▸ TASK TO CARRY OUT
Once the line containing "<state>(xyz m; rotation" is found, please set it down along with each following line, exactly, to the end of the material.
• • • • •
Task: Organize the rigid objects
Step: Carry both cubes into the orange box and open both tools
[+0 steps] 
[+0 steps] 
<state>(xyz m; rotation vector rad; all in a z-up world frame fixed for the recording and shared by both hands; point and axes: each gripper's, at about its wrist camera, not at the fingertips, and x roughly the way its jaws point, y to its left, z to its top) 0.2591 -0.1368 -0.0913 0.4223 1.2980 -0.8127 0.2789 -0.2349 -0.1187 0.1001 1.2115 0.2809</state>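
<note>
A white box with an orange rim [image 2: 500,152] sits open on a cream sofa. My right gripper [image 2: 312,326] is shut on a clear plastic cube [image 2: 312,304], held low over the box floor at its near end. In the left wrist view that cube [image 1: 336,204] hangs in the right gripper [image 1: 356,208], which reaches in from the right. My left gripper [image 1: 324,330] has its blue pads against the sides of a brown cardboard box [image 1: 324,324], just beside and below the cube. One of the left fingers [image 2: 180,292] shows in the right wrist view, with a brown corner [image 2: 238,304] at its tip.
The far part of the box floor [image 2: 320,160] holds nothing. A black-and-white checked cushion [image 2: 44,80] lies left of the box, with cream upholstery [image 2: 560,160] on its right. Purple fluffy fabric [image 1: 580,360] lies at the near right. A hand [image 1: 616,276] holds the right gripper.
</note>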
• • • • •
▸ WRITTEN ANSWER
<state>(xyz m; rotation vector rad; all in a z-up world frame fixed for the recording and shared by both hands; point and axes: each gripper's, at about its wrist camera, not at the fingertips, and x roughly the way its jaws point, y to its left, z to its top) 0.2591 -0.1368 -0.0913 0.4223 1.2980 -0.8127 0.2789 -0.2349 -0.1187 0.1001 1.2115 0.2809</state>
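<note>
A white box with an orange rim [image 2: 500,152] sits open on a cream sofa. My right gripper [image 2: 312,326] is shut on a clear plastic cube [image 2: 312,304], held low over the box floor at its near end. In the left wrist view that cube [image 1: 336,204] hangs in the right gripper [image 1: 356,208], which reaches in from the right. My left gripper [image 1: 324,330] has its blue pads against the sides of a brown cardboard box [image 1: 324,324], just beside and below the cube. One of the left fingers [image 2: 180,292] shows in the right wrist view, with a brown corner [image 2: 238,304] at its tip.
The far part of the box floor [image 2: 320,160] holds nothing. A black-and-white checked cushion [image 2: 44,80] lies left of the box, with cream upholstery [image 2: 560,160] on its right. Purple fluffy fabric [image 1: 580,360] lies at the near right. A hand [image 1: 616,276] holds the right gripper.
</note>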

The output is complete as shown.